Urban Scaling Laws and City Structure
Double the population of a city and its GDP grows by more than double, its road network by less than double, and the number of patent applications by even more. These superlinear and sublinear scaling relationships — power laws relating urban quantities to city size — appear to be universal across countries, historical periods, and continents. This essay derives the scaling exponents, explains why they arise from network geometry, applies Zipf's law to the rank-size distribution of cities, and derives the von Thünen land rent gradient that explains the spatial structure of land use within a city.
Prerequisites: power laws, log log regression, optimisation (rent gradient), dimensional analysis
In 1949, George Kingsley Zipf noticed something strange about the cities of the United States. If you ranked them by population — New York first, Los Angeles second, Chicago third, and so on — and plotted rank against population on a log-log graph, the data fell almost perfectly on a straight line with slope −1. This meant that the second-largest city had roughly half the population of the largest, the third-largest roughly one-third, and so on. The same pattern appeared for cities in every country with sufficient data, and for words in texts, and for earthquake magnitudes, and for firm sizes.
Zipf’s law is an example of a power law — a relationship where one quantity varies as a fixed power of another.
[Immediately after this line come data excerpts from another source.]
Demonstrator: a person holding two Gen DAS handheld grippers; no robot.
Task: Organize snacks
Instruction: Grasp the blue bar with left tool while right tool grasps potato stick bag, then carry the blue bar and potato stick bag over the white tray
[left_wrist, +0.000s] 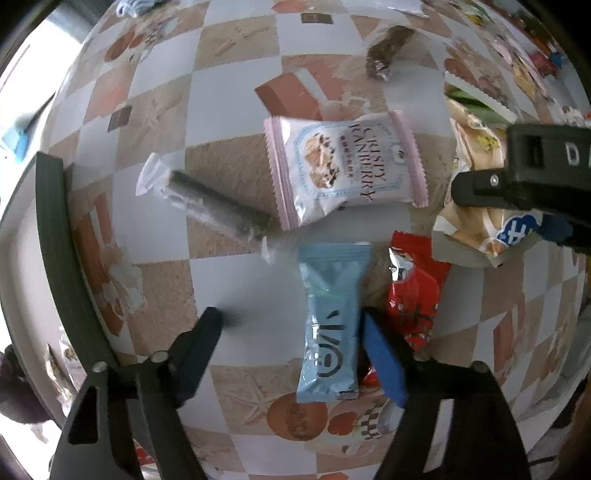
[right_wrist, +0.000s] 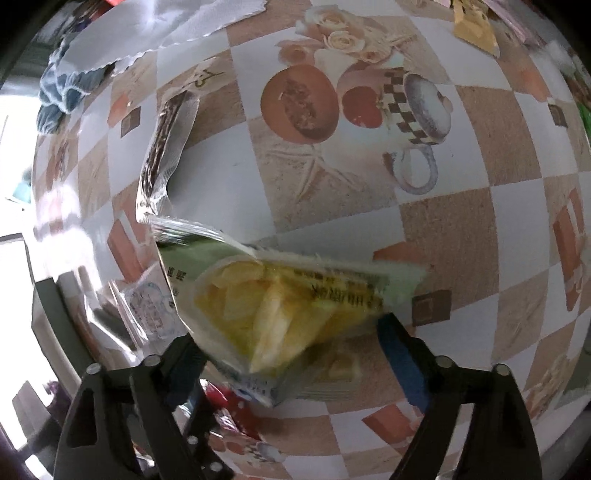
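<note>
Left tool (left_wrist: 291, 338) spread wide, low over the worktop (left_wrist: 236, 295); blue snack bar (left_wrist: 328, 325) lies at 5 o'clock, against its right finger. Shift right to centre before closing. Right tool (right_wrist: 291, 343) looks gapped around the yellow-green chip bag (right_wrist: 280, 310), grip unclear; firm it first.

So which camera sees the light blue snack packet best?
The left wrist view: the light blue packet lies flat on the checkered tablecloth between the open left gripper fingers, full length visible. The right wrist view doesn't show it.
</note>
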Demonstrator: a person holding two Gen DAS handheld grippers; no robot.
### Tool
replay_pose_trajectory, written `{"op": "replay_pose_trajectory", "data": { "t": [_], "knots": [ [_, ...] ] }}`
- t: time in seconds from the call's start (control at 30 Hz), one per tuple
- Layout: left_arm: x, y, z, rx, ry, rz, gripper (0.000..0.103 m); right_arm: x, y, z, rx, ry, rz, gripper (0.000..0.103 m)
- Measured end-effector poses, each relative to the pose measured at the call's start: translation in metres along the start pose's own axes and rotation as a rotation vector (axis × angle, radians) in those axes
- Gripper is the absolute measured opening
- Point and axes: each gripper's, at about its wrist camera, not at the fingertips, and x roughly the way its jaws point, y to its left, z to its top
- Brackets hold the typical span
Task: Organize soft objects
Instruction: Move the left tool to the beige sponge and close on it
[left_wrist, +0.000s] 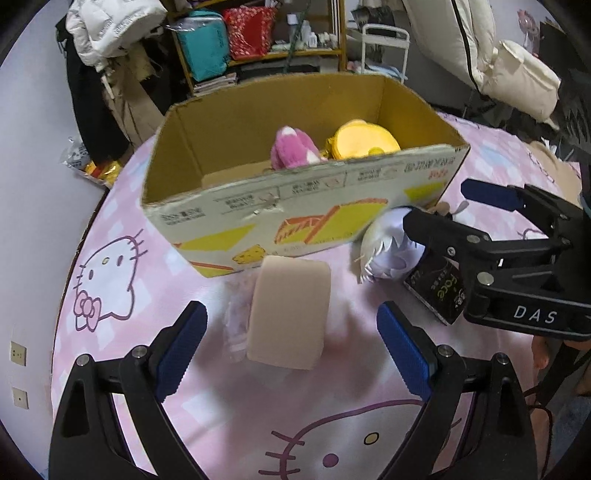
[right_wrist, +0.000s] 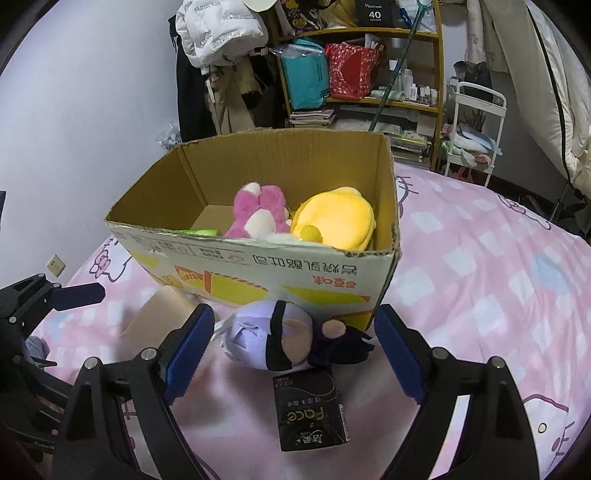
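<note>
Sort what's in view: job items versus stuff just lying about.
Job: cardboard box, pink plush, yellow plush, purple-haired doll, beige sponge block.
Lying about: black tissue pack, white jacket, shelf bags.

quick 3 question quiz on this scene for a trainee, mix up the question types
1. True or false: the pink plush toy lies inside the open cardboard box.
2. Which lies between the right gripper fingers? A: purple-haired plush doll; B: beige foam block; C: yellow round plush.
3. Fill in: the left gripper is wide ____ around the beige foam block.

Key: 1 true; 2 A; 3 open. Extra note: the black tissue pack lies on the pink bedspread, outside the box.
</note>
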Motion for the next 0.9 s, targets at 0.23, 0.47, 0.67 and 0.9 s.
{"op": "replay_pose_trajectory", "data": {
  "t": [0.23,0.47,0.67,0.9],
  "knots": [
    [0.014,-0.004,0.001,0.018,0.031,0.005,0.092,0.009,-0.003,-0.002,0.012,0.019,-0.018,0.092],
    [0.033,-0.001,0.004,0.005,0.081,-0.002,0.092,0.017,-0.009,-0.003,0.038,0.028,-0.004,0.092],
    [0.041,0.003,0.005,-0.008,0.100,-0.025,0.079,0.021,-0.009,-0.003,0.038,0.034,0.003,0.096],
    [0.050,0.010,0.008,-0.022,0.105,-0.023,0.064,0.026,-0.010,-0.003,0.047,0.041,0.005,0.100]
  ]
}}
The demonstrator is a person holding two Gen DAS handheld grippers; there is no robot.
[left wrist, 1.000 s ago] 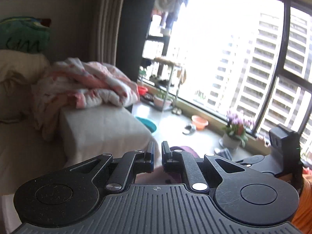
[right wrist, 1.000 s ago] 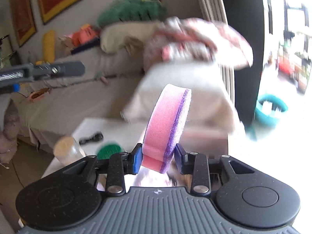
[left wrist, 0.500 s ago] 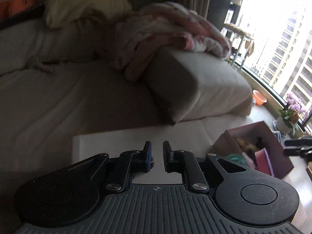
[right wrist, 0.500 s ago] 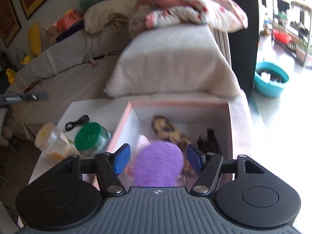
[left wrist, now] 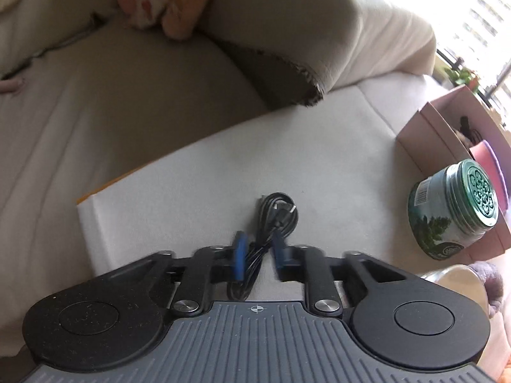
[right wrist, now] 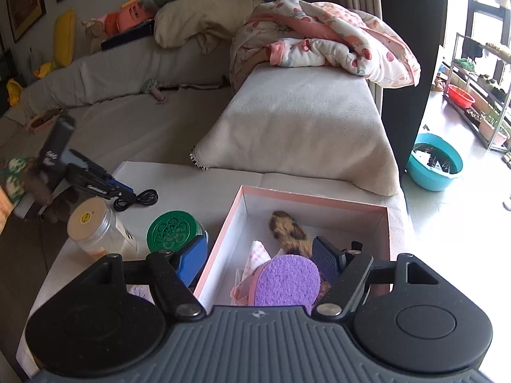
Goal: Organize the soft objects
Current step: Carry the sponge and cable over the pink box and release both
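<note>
Cable (left wrist: 271, 220), a black coiled one, lies at lower centre of the left view on the white table (left wrist: 198, 185), between the blue pads of the left gripper (left wrist: 258, 255), whose jaws stand narrowly apart around it, not yet pinching. Closing squarely on the bunched middle should stop loops slipping out. The right gripper (right wrist: 258, 261) is spread wide above the pink box (right wrist: 319, 198), holding nothing. Count: one purple sponge (right wrist: 287, 284) in the box, one leopard plush (right wrist: 289, 231), two jars, green-lidded (right wrist: 172, 231) and clear (right wrist: 92, 226).
</note>
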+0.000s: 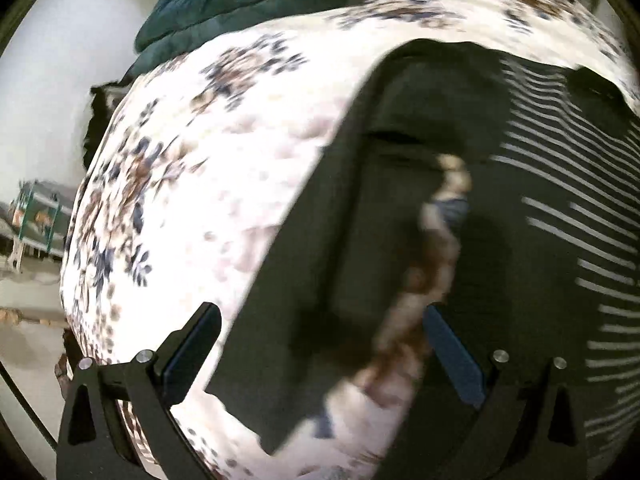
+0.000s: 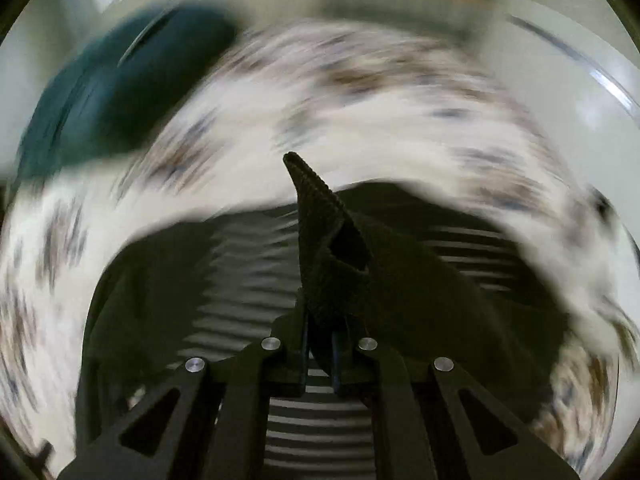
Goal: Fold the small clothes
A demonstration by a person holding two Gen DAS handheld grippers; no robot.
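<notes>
Your right tongs are clamped on a ribbed edge of the dark garment, and the pinched fabric stands up in a peak above the fingertips. That looks like a hem or cuff, a sensible hold: a finished edge gives the fold a straight line to carry over. The rest of the garment trails below and to both sides, dark panels with pale stripes, lying on the floral bedspread.

Your left tongs stand wide apart, holding nothing, low over the same dark garment. Its plain panel lies between the fingers, with the striped part off to the right. A twisted strip of floral cloth crosses the dark fabric near the right finger; whether it is a ridge of bedspread or a separate piece, you cannot tell.

Likely the free side is placed to pin or take a second corner while the right carries the edge across.

A teal quilt is bunched at the far end of the bed. Both views are blurred. No brand, label or writing is readable.
</notes>
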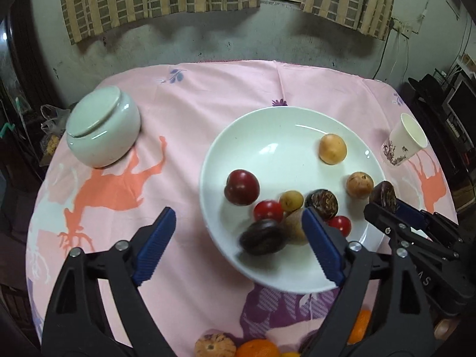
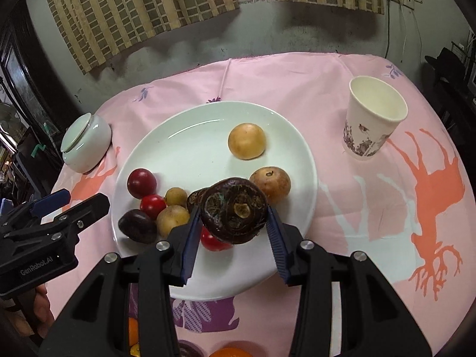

Cities exhibit power laws not just in their size distribution but in their internal structure: roads, patents, crime, restaurants, and walking speed all scale with city population as power laws, with exponents that cluster around 1.15 for socioeconomic quantities (superlinear) and 0.85 for infrastructure (sublinear).
1. The Question
What is Zipf’s law and why does the city size distribution follow it? What do scaling exponents for infrastructure and economic output reveal about the nature of cities? And how does the von Thünen model explain the concentric ring structure of land use within a city?
2. The Conceptual Model
Cities are not random collections of people — they are networks where proximity enables interaction, and interaction generates economic value. The scaling laws emerge from the geometry of these networks.
The sublinear scaling of infrastructure (roads, water pipes, electrical wires) arises because a larger city allows these networks to serve more people with proportionally less total length — a geometric efficiency gain that scales as $N^{2/3}$ for a network embedded in 2D space.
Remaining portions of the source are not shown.